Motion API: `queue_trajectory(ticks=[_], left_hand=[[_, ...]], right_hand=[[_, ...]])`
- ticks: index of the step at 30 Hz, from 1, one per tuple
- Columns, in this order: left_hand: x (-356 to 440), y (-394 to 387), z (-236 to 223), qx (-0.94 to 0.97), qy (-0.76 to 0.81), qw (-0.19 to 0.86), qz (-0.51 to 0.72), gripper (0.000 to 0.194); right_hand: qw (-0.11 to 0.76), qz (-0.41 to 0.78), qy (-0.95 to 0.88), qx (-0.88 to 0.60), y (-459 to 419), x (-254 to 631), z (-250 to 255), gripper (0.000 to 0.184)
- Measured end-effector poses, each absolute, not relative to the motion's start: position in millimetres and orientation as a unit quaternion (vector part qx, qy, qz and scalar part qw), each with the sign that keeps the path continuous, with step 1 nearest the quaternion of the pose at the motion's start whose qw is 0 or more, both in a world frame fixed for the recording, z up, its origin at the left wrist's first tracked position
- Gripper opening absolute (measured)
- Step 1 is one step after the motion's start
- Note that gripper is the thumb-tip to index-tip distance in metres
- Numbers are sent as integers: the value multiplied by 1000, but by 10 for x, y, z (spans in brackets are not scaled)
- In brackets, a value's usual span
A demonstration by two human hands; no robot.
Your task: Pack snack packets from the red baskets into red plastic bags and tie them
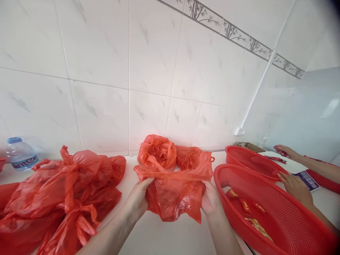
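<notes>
A red plastic bag point(174, 184) sits on the white counter point(164, 237) in front of me, its mouth stretched wide. My left hand point(138, 202) grips the bag's left edge with closed fingers. My right hand point(211, 200) grips its right edge the same way. Inside the bag are bunched red bags point(158, 152). A big red mesh basket point(268, 216) stands just right of my right hand, with a few small red and gold packets point(245, 205) in it.
A heap of tied red bags point(61, 194) fills the left side. A water bottle point(20, 154) stands at the far left by the tiled wall. A second red basket point(252, 161) lies behind the first. Another person's hands point(294, 186) rest at the right, near a card point(306, 179).
</notes>
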State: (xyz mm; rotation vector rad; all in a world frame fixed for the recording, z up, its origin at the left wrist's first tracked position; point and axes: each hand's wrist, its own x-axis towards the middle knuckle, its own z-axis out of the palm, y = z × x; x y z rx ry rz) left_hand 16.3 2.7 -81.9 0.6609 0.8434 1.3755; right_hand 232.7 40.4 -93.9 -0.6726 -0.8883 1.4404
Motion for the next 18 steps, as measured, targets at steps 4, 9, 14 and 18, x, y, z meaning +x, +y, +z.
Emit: queue_trajectory(ticks=[4,9,14,18], left_hand=[[328,171,-1060,262,354,681,585,12],[326,141,-1286,242,315,731,555,28],[277,83,-1287,324,213,768,509,50],[313,114,-1352,317,234,779,487,27]], right_hand=[[590,671,-323,-312,388,2310,-1163,26],[549,690,-327,-340,328,2349,-1294,28],[519,622,-427,-401,286,2305,-1249,32],[505,599,-436,-444,282,2230,-1253,29]])
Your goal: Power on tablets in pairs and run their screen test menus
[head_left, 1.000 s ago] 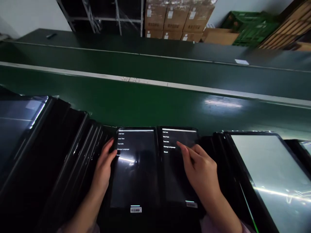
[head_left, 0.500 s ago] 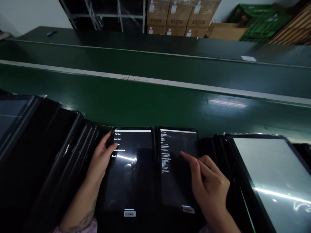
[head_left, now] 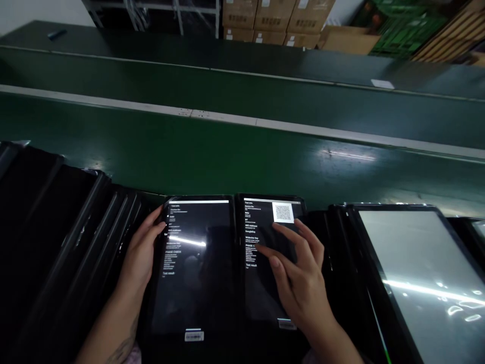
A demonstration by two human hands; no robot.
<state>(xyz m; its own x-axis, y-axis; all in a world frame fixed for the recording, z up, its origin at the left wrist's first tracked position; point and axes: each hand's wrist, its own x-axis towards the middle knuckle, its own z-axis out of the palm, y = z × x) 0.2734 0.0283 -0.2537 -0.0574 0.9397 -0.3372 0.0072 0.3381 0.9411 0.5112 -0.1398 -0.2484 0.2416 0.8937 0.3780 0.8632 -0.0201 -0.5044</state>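
Showing Test info (head_left: pixel 175 206) on left tablet (head_left: pixel 197 290) now, no longer the Full Test menu. Newly displaying a QR code (head_left: pixel 283 212) at upper right of right tablet (head_left: pixel 261 293). Spreading fingers of right hand (head_left: pixel 303 278) over that screen instead of pointing one, reaching further left to PHASE CHECK (head_left: pixel 249 246). Drawing thumb of left hand (head_left: pixel 141 253) off the text, back to left tablet's edge.

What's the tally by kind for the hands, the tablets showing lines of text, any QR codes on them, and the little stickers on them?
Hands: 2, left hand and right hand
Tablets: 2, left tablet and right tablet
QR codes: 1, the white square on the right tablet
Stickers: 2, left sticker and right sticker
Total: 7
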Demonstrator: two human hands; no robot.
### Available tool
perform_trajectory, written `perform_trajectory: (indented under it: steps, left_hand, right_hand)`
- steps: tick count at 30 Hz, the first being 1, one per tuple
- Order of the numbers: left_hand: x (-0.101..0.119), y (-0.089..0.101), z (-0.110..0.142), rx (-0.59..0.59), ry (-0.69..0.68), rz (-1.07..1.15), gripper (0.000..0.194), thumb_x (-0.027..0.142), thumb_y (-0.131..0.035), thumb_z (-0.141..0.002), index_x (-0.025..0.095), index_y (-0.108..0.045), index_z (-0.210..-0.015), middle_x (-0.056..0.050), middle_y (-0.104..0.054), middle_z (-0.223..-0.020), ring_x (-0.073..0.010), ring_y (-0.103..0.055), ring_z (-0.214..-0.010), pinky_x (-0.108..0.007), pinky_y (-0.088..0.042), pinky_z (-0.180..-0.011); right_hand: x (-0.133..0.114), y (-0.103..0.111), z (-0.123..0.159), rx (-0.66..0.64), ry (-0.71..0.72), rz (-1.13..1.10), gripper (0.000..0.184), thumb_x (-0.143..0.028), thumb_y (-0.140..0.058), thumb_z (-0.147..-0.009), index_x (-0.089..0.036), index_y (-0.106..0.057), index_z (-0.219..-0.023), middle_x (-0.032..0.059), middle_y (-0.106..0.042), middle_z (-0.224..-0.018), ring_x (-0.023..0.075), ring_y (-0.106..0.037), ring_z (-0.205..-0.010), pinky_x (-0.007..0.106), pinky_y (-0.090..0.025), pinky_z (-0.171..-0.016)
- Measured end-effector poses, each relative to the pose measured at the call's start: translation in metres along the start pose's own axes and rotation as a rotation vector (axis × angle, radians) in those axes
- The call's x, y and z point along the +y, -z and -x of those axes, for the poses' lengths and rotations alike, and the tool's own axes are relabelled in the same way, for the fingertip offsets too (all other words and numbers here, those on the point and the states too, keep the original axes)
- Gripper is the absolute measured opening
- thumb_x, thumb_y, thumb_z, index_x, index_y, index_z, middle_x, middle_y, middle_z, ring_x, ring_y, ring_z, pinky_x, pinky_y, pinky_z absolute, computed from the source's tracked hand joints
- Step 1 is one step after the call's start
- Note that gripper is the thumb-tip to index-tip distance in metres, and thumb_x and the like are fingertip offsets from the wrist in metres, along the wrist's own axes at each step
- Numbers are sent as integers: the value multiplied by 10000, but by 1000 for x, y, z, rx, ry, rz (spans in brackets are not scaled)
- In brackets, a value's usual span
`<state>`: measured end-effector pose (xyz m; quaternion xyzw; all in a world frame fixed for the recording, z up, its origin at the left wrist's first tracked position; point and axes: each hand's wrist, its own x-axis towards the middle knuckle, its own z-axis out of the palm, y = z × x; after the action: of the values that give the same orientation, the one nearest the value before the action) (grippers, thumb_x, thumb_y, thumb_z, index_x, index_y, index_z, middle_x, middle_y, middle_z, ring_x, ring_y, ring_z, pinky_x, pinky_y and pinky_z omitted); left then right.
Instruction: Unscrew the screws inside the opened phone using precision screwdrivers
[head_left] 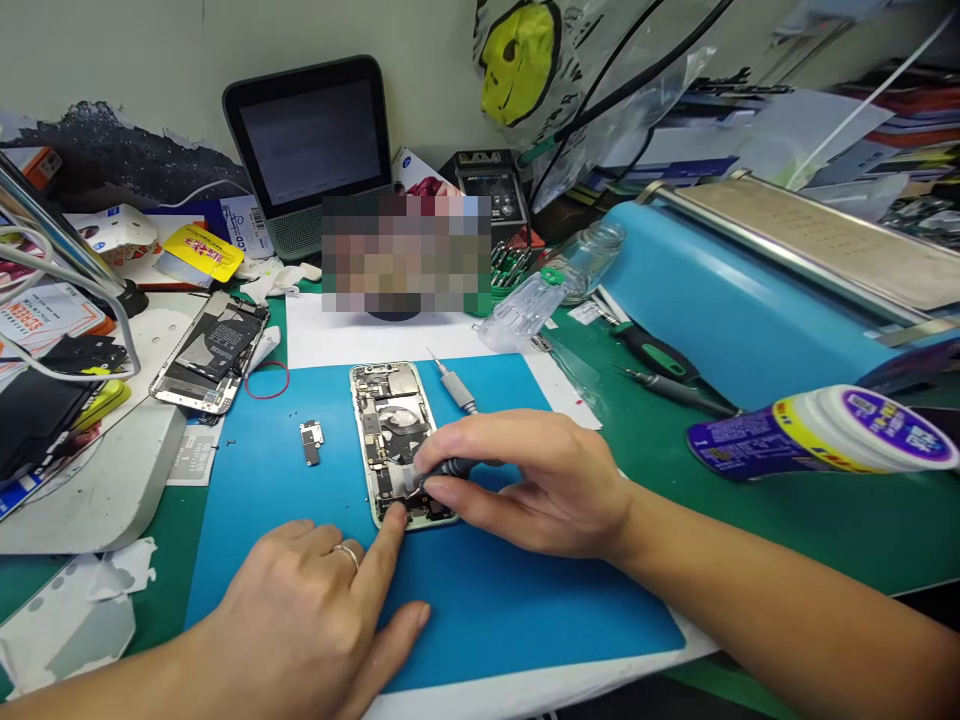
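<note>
Screwdriver (454,468) pinched in right grip (547,480), empty left hand (315,590) touching phone (394,430), loose tool (456,390) alongside, purple bottle (780,438)

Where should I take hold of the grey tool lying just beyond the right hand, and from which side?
Probably by the handle, the thicker part of the grey tool, from above and the right: its slim tip points away, and the phone is close on its left. The right hand, holding a dark driver, crowds the handle's near end.
</note>
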<state>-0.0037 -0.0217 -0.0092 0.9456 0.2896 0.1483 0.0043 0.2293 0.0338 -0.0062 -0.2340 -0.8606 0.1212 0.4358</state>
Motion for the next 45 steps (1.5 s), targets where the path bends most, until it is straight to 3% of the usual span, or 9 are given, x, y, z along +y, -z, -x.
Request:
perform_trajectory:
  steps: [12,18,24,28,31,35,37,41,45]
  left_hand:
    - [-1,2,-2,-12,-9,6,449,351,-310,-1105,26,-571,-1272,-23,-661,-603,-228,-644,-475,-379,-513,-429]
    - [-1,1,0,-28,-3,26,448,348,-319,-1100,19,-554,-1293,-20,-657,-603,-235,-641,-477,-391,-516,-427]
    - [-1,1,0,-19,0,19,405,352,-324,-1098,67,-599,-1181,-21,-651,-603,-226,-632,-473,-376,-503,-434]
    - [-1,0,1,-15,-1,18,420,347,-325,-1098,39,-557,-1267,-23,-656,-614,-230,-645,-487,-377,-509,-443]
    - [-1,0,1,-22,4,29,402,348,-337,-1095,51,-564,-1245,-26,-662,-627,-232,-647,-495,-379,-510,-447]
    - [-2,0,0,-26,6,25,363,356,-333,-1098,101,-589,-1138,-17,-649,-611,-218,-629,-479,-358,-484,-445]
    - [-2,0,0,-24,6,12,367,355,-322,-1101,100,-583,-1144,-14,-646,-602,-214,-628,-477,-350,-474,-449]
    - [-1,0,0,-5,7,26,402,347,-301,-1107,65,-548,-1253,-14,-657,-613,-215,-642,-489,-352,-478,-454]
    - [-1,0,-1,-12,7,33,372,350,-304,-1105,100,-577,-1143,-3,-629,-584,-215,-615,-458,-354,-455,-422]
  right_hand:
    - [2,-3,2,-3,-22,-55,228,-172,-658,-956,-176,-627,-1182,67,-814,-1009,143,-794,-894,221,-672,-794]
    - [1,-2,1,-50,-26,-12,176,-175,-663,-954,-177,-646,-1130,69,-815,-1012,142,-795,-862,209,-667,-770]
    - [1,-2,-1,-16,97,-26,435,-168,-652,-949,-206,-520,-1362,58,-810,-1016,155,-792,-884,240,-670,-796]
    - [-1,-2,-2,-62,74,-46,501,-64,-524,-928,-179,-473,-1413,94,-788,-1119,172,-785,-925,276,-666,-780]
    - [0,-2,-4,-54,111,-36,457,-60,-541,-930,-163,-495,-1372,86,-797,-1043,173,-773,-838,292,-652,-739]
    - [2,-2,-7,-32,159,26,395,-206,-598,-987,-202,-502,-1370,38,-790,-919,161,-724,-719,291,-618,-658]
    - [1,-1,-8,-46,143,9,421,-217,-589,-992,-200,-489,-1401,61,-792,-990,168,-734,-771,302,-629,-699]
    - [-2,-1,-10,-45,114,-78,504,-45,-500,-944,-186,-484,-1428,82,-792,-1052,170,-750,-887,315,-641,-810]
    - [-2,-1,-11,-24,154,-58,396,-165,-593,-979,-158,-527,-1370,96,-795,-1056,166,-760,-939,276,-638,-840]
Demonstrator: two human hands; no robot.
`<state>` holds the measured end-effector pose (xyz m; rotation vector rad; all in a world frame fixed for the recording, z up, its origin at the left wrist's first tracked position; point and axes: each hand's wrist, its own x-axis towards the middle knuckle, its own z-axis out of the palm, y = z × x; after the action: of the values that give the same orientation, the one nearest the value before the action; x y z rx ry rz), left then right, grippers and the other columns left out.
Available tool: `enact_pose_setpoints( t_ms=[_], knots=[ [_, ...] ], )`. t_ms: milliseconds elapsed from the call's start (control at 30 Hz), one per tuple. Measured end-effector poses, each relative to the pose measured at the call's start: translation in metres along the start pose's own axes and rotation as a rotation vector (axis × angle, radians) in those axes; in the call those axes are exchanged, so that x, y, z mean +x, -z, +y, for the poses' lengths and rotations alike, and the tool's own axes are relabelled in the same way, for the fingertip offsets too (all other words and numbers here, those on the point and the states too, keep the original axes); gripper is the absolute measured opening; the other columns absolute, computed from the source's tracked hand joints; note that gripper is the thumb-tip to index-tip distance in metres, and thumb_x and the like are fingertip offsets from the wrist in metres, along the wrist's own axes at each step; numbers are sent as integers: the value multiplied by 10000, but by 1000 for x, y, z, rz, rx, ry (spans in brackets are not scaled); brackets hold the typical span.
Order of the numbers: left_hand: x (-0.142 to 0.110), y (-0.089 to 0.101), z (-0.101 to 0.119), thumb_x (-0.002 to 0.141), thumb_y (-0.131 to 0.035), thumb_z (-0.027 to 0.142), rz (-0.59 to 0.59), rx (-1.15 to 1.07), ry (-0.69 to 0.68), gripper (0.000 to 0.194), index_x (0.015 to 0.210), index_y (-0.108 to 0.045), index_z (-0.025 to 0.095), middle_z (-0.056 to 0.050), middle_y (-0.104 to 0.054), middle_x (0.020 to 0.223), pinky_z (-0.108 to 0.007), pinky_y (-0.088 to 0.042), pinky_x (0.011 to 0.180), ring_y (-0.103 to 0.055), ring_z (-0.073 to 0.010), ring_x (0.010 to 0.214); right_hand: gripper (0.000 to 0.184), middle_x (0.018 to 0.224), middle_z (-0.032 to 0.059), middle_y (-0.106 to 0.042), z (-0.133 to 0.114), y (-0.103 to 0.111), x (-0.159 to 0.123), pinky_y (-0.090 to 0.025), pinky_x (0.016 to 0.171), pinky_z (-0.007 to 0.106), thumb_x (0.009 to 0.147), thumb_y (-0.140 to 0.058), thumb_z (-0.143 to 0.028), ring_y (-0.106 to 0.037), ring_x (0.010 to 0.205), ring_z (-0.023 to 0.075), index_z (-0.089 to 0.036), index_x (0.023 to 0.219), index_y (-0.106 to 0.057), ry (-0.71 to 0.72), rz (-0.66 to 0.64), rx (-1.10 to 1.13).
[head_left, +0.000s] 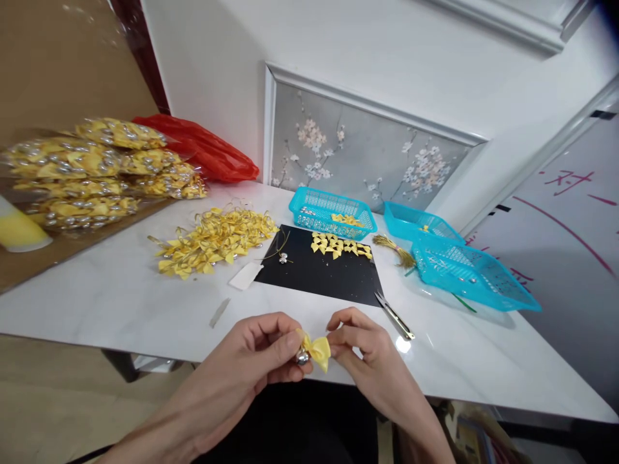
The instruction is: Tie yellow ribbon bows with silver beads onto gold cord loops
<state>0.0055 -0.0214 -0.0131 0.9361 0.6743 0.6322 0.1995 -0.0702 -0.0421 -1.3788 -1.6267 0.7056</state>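
Note:
A yellow ribbon bow (pixel 320 351) with small silver bells (pixel 303 356) at its left side is pinched between the thumb and fingers of my left hand (pixel 271 348), just above the table's front edge. Closed fingertips of my right hand (pixel 360 348) meet the bow's right edge. Ahead lies a black mat (pixel 319 282) bearing several loose yellow bows (pixel 333 245) along its far side. On the mat's left part are another silver bell cluster (pixel 283 258) and a thin gold cord (pixel 271 256). Thread snips (pixel 395 317) rest at the mat's right corner.
Finished-looking bows with bells form a pile (pixel 217 241) on the left. Behind it are clear bags of bows (pixel 72 158) and a red plastic bag (pixel 213 151). A blue basket (pixel 333 200) stands behind the mat; more blue baskets (pixel 503 283) and a gold cord bundle (pixel 397 250) lie right.

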Motion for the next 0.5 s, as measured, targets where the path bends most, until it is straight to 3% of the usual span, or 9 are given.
enact_pose_setpoints(
  t_ms=[200,500],
  knots=[
    [-1,-1,3,795,-760,325,-8,-13,-4,220,694,-669,152,-8,-671,735,-150,-506,625,-616,-97,675,201,763,4,-629,14,5,5,-428,665,230,900,-536,-188,-583,711,134,-202,738,-653,29,193,-145],
    [0,0,3,800,-748,347,41,86,-54,193,727,-704,173,-10,-659,793,-180,-511,707,-578,-113,739,181,757,8,-648,24,8,3,-394,678,272,878,-569,-254,-559,700,159,-218,758,-700,-47,312,-147]
  ],
)
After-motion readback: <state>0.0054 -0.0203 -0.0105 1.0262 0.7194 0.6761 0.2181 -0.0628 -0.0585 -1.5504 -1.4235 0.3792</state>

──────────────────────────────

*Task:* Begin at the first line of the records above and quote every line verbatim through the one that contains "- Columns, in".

*Expected answer:*
Motion API: `queue_trajectory(ticks=[_], left_hand=[[_, ...]], right_hand=[[_, ...]])`
- ticks: index of the step at 30 Hz, from 1, one per tuple
- Columns, in this order: left_hand: x (-356 to 440), y (-394 to 387), z (-236 to 223), qx (-0.94 to 0.97), qy (-0.76 to 0.81), qw (-0.19 to 0.86), qz (-0.51 to 0.72), gripper (0.000 to 0.194); right_hand: qw (-0.11 to 0.76), qz (-0.41 to 0.78), qy (-0.95 to 0.88), qx (-0.88 to 0.60), y (-459 to 419), x (-254 to 631), z (-250 to 255), gripper (0.000 to 0.184)

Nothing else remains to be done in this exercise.